Jaime Hernandez remembers his first Comic-Con well. “The first time we spotted Love and Rockets some guy was already selling it for half-off.” Fellow professionals took an interest in the Hernandez brothers’ creation. “Chris Claremont walked up and joked that all the women on the cover should have ‘X’es on their belts,” Jaime joked. “I brought along some pages from the next issue and Frank Miller looked through them ‘studying’ my inking style.”
Thirty years later, fans will line up around that same block to get books signed at this year’s Comic-Con International, where Gilbert and Jaime Hernandez are invited special guests of the show and will even have a special section devoted to their work in the official convention souvenir program. Look for a major Love and Rockets-related announcement to be made at the show as well during the Love and Rockets panel on Saturday (see below for more details).
Fantagraphics and the Hernandez Brothers will debut three new books at the show. First up is the newest work by Gilbert and Jaime, Love and Rockets: New Stories #5 , featuring Gilbert’s return to Palomar and Jaime’s much-anticipated follow up to “The Love Bunglers” (from #4). Also debuting is God and Science: Return of the Ti-Girls, Jaime’s superhero epic combining material from Love and Rockets: New Stories #1and#2 plus 30 all-new pages by Jaime. Meanwhile, don’t forget the children: Comic-Con also hails the release of Gilbert's children-focused graphic novel, The Adventures of Venus.
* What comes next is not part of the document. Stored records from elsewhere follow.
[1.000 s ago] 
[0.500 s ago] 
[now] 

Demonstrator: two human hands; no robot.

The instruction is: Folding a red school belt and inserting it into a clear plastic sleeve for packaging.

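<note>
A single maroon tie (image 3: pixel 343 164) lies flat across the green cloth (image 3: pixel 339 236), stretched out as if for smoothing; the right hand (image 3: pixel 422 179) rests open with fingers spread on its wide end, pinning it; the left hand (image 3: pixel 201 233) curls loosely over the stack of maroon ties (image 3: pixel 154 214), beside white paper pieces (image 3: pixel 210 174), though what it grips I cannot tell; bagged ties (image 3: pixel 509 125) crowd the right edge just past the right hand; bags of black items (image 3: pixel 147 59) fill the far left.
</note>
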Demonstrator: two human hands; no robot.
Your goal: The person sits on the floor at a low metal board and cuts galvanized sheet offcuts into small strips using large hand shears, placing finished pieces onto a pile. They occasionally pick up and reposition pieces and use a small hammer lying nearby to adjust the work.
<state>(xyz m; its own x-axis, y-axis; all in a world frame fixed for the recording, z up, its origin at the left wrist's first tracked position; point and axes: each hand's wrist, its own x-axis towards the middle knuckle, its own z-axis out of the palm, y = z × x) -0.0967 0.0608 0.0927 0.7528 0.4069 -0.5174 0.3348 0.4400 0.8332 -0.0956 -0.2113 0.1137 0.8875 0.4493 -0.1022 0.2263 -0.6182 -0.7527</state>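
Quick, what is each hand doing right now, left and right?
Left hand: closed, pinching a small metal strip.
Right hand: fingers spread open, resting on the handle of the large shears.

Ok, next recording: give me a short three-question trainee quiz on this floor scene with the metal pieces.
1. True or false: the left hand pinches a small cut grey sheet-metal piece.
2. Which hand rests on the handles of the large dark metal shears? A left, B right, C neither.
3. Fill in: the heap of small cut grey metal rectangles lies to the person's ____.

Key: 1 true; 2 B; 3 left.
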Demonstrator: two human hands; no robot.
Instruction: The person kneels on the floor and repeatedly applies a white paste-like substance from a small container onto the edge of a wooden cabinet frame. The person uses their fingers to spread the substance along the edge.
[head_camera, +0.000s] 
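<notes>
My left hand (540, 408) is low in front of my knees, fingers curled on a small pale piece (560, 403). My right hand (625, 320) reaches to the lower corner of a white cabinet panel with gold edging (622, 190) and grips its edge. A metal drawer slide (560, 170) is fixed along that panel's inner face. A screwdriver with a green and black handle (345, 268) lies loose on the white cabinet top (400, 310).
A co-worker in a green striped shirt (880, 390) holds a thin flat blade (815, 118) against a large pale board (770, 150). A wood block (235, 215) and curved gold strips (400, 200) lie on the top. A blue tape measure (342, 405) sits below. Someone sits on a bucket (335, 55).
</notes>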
Fantagraphics is also partnering with Graphitti Designs for the 30th Anniversary and debuting six new Love and Rockets t-shirts at the show. SDCC attendees might want to pack one shirt less for the show, instead picking up one of these colorful designs featuring their favorite Hernandez characters for a great price of $18.99 each, available at the Fantagraphics booth.
Panel by panel and page by page, Fantagraphics is proud to have a thirty year relationship with such prolific creators as the Hernandez Brothers and welcomes all SDCC attendees to come to the Fantagraphics Booth (1718-1722) and visit these special guests, who will be signing daily. Also, don’t miss the 30th Anniversary of Love and Rockets panel on Saturday at the con, from 1:30pm – 3:00pm in Room 24ABC. Fantagraphics publisher Gary Groth will moderate a lively trip down memory lane with all three Hernandez Brothers and make a major announcement regarding the future of the series.
For more information as it is released, check the Fantagraphics blog for announcements. Thirty years of the Love and Rockets is at your fingertips!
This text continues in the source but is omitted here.